[Recorded data]
.....

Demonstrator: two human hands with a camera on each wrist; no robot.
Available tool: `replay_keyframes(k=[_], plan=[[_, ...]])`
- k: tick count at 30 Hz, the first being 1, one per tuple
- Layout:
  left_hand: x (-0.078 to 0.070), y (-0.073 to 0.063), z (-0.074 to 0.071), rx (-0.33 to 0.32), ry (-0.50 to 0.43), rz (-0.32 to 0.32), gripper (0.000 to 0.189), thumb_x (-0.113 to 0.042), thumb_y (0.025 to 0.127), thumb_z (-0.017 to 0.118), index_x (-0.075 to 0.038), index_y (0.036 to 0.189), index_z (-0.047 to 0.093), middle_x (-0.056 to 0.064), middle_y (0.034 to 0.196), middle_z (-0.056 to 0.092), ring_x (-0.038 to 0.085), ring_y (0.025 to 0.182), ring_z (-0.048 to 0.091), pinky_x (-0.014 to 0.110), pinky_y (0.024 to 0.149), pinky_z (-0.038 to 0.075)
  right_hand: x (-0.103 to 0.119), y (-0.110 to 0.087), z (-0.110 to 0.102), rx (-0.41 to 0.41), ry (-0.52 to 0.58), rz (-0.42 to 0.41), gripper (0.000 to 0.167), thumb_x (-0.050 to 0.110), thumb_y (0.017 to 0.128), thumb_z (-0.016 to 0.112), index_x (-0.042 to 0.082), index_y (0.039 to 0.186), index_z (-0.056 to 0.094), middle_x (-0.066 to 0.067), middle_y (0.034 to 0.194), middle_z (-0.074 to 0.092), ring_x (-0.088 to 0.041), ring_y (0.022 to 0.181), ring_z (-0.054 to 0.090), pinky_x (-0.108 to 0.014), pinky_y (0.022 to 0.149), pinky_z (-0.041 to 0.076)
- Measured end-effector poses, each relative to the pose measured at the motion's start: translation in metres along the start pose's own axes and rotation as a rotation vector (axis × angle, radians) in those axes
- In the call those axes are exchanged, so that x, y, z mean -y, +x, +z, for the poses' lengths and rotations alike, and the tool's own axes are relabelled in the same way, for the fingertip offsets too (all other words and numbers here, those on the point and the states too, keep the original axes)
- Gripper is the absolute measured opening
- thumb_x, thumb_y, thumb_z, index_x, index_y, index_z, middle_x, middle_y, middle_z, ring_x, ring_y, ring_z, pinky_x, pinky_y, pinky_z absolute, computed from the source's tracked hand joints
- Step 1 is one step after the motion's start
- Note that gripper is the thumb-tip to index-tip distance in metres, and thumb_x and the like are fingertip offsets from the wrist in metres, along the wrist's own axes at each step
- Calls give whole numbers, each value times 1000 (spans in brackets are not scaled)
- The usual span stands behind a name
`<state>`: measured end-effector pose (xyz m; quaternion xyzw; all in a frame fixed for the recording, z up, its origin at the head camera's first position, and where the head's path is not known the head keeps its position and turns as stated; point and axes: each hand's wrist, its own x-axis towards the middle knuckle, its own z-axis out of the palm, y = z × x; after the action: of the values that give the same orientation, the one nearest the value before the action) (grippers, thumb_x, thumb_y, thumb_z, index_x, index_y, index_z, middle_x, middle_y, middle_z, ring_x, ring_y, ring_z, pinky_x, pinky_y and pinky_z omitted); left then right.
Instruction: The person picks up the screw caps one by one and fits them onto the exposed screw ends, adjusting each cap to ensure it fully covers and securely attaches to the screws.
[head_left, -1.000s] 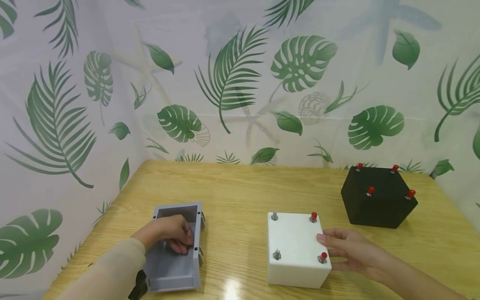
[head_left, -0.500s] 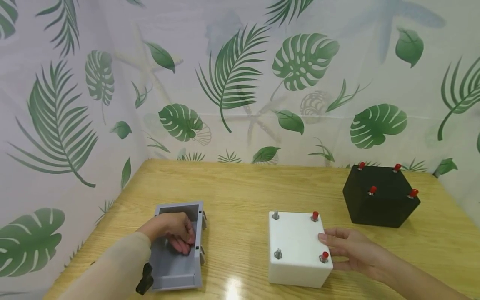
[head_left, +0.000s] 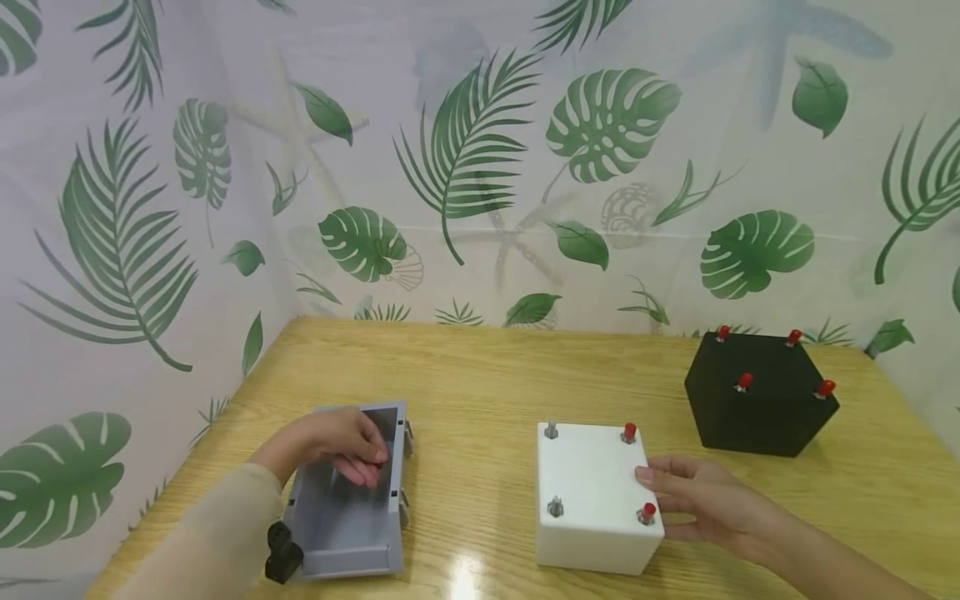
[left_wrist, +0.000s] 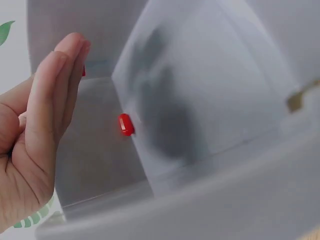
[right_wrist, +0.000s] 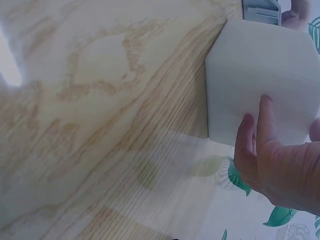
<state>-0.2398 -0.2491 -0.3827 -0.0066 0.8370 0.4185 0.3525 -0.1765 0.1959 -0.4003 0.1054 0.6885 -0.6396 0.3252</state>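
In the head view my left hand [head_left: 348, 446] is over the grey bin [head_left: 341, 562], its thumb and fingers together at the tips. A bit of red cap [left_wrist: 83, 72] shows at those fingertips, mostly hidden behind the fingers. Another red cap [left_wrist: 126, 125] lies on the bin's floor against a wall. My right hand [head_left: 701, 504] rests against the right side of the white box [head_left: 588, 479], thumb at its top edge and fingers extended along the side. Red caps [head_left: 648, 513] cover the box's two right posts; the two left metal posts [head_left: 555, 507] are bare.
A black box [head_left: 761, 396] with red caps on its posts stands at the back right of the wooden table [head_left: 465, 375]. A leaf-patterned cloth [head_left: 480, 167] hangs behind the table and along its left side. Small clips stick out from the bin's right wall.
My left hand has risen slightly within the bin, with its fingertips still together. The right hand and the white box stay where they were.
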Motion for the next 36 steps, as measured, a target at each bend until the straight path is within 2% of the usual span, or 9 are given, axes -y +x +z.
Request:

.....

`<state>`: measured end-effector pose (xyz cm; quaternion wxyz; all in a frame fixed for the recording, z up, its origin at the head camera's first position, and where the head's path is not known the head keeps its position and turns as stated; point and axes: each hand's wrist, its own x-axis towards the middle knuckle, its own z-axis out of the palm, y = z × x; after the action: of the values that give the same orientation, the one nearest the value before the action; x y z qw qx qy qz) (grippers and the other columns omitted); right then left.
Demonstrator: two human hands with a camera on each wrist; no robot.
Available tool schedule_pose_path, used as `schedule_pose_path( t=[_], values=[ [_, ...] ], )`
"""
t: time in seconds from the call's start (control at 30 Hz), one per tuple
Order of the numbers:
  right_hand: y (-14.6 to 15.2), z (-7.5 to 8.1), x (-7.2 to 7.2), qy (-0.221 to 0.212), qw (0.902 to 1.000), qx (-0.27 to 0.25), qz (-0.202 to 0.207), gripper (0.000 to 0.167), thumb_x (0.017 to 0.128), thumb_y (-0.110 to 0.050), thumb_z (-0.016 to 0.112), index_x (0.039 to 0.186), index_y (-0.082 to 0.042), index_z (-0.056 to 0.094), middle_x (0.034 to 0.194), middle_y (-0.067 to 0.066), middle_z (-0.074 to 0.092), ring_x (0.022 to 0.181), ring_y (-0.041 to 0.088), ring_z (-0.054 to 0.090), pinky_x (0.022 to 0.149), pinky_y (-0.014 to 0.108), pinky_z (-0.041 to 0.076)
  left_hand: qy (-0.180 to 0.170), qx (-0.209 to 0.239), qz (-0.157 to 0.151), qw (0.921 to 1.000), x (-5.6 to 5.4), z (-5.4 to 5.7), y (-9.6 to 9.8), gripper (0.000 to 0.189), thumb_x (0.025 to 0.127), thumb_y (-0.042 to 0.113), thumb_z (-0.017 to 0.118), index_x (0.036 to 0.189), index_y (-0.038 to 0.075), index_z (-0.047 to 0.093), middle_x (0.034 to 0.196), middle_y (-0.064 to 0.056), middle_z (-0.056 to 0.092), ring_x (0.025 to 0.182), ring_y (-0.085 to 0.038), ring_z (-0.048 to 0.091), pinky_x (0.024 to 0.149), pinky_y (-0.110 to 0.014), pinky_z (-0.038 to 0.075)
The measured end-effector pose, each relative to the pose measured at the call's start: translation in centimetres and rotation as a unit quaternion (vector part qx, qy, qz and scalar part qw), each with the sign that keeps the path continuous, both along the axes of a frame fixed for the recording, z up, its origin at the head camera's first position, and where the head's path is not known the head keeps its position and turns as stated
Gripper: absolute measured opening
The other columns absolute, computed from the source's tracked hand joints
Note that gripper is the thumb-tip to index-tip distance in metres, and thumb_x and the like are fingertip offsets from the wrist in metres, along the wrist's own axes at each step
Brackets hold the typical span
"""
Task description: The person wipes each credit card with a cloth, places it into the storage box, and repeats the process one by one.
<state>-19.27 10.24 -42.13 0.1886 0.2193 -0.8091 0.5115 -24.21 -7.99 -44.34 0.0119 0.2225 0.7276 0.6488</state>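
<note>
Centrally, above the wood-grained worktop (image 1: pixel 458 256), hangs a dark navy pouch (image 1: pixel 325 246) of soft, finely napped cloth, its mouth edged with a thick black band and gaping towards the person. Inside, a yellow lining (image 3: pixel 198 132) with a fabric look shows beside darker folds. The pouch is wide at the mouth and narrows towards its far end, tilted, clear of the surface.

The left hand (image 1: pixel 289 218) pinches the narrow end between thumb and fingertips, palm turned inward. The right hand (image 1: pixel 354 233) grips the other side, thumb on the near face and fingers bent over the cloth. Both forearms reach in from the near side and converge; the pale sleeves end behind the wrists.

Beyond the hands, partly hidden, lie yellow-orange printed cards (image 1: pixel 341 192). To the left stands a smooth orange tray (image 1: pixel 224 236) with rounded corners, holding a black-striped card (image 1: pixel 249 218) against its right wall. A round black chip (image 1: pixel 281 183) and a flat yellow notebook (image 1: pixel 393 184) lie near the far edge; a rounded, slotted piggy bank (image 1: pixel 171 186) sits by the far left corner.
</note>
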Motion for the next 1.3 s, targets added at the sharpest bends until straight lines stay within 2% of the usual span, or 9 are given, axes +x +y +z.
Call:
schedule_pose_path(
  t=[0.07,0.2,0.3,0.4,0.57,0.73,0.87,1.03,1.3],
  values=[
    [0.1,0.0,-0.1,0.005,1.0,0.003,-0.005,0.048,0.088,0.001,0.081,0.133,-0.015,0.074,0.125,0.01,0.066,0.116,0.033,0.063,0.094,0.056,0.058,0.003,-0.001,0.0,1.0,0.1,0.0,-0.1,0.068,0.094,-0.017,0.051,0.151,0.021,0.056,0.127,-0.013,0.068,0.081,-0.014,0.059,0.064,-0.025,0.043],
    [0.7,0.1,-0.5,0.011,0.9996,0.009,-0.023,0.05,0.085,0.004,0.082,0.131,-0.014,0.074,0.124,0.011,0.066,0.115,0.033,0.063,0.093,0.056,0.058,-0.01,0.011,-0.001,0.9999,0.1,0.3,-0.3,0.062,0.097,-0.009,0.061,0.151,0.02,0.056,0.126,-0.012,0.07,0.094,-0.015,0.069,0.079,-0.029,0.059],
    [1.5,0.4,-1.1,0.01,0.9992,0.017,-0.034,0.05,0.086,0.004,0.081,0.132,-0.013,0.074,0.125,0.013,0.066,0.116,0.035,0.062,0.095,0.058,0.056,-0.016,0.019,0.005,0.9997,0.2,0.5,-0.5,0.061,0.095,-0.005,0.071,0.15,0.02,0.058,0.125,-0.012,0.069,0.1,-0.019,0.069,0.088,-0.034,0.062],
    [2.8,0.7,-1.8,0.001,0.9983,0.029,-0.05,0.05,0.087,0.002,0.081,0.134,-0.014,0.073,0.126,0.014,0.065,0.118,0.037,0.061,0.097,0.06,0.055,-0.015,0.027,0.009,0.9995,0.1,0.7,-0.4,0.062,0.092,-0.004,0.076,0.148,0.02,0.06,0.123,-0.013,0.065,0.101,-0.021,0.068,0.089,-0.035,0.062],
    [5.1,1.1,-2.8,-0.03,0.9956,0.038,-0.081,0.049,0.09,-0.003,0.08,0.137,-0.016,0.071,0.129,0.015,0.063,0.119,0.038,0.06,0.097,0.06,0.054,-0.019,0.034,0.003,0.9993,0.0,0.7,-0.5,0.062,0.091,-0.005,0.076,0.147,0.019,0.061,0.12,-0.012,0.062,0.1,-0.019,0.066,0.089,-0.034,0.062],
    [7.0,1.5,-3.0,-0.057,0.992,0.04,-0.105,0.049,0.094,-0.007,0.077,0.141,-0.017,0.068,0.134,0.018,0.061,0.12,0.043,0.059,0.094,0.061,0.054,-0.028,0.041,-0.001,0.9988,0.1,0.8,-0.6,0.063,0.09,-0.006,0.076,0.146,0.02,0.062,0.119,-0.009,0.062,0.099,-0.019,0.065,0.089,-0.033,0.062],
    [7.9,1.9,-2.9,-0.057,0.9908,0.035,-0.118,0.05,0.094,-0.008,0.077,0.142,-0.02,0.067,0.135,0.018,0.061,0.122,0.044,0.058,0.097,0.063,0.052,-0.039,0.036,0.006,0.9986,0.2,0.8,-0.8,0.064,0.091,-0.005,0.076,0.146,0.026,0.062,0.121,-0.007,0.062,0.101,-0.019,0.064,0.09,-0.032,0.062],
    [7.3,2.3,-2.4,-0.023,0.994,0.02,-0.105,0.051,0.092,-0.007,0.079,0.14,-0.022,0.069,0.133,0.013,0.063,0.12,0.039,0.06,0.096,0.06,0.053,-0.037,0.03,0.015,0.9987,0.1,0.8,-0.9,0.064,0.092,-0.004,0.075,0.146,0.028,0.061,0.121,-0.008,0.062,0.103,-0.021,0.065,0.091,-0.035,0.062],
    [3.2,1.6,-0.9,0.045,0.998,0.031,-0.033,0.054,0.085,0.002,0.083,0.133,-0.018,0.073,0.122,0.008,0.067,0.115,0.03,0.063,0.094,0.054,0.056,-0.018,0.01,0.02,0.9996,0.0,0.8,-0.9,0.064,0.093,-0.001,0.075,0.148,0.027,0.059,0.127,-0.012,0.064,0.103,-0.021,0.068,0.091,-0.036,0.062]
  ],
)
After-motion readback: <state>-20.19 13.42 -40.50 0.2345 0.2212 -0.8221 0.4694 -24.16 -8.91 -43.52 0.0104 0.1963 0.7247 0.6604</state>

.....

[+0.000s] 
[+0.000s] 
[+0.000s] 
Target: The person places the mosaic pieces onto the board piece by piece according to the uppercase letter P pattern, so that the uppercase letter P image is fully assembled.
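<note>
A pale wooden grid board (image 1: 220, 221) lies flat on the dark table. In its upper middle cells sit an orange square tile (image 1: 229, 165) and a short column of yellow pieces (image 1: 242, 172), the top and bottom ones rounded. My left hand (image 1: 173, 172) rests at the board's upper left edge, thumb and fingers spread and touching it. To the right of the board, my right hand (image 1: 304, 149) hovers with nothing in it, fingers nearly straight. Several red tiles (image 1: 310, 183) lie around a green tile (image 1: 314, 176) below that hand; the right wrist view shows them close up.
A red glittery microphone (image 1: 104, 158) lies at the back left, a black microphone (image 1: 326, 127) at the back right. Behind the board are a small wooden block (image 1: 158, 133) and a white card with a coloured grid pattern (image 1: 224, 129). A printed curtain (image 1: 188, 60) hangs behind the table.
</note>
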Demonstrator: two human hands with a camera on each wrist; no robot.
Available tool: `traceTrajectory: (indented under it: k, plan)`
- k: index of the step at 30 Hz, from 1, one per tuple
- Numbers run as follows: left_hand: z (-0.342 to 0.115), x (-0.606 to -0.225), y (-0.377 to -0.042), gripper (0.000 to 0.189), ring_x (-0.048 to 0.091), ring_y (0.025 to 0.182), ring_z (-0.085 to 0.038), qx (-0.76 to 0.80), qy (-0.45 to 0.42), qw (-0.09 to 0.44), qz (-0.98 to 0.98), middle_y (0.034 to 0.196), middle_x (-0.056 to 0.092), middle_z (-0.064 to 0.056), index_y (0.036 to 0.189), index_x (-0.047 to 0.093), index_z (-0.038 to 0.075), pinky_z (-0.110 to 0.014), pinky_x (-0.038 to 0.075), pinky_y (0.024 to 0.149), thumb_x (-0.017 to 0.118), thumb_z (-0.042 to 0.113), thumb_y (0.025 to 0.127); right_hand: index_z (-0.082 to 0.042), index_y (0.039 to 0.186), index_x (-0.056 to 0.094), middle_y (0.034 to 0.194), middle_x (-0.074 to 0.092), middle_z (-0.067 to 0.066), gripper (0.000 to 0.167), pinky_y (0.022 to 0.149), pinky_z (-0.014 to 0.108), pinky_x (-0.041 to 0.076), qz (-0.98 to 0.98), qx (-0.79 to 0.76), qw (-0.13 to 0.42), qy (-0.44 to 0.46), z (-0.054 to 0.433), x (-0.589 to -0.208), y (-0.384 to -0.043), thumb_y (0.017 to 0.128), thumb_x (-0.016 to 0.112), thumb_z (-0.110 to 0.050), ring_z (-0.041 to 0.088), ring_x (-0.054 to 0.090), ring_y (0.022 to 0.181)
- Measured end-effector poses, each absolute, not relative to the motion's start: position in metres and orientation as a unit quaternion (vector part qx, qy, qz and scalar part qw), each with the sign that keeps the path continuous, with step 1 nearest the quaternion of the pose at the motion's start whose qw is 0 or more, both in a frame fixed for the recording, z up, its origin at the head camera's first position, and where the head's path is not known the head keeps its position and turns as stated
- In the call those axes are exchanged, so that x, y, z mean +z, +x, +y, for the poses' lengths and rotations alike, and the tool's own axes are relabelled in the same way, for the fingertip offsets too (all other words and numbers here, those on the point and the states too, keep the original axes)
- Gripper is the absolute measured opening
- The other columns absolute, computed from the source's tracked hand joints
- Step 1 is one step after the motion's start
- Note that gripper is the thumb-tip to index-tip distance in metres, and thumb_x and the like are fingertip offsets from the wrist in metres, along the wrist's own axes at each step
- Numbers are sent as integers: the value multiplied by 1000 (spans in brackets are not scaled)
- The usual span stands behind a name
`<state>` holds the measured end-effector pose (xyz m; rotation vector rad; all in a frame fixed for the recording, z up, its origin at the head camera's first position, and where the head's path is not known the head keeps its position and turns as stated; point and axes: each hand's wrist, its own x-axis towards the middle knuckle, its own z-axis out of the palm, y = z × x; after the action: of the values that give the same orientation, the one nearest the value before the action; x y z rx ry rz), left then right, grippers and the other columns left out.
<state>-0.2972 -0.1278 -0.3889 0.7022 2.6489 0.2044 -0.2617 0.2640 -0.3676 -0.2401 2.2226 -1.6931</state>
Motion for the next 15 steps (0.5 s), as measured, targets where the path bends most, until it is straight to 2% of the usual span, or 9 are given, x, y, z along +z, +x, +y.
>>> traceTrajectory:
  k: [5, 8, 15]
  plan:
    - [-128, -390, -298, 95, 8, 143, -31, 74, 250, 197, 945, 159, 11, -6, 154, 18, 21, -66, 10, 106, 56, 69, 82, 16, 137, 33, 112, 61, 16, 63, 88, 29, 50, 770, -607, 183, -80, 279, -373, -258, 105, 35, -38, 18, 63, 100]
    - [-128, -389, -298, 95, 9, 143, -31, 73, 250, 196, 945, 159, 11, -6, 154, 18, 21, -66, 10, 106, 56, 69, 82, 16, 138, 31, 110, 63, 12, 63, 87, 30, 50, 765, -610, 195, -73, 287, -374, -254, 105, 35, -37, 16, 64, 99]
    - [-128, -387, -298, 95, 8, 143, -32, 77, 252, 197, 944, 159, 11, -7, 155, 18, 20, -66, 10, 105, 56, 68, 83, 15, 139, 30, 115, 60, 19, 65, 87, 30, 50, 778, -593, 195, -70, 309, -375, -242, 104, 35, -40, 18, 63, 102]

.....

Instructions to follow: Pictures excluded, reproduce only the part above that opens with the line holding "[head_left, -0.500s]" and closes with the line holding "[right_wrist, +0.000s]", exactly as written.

Task output:
[head_left, -0.500s] 
[head_left, +0.000s] 
[left_wrist, +0.000s] 
[right_wrist, +0.000s] 

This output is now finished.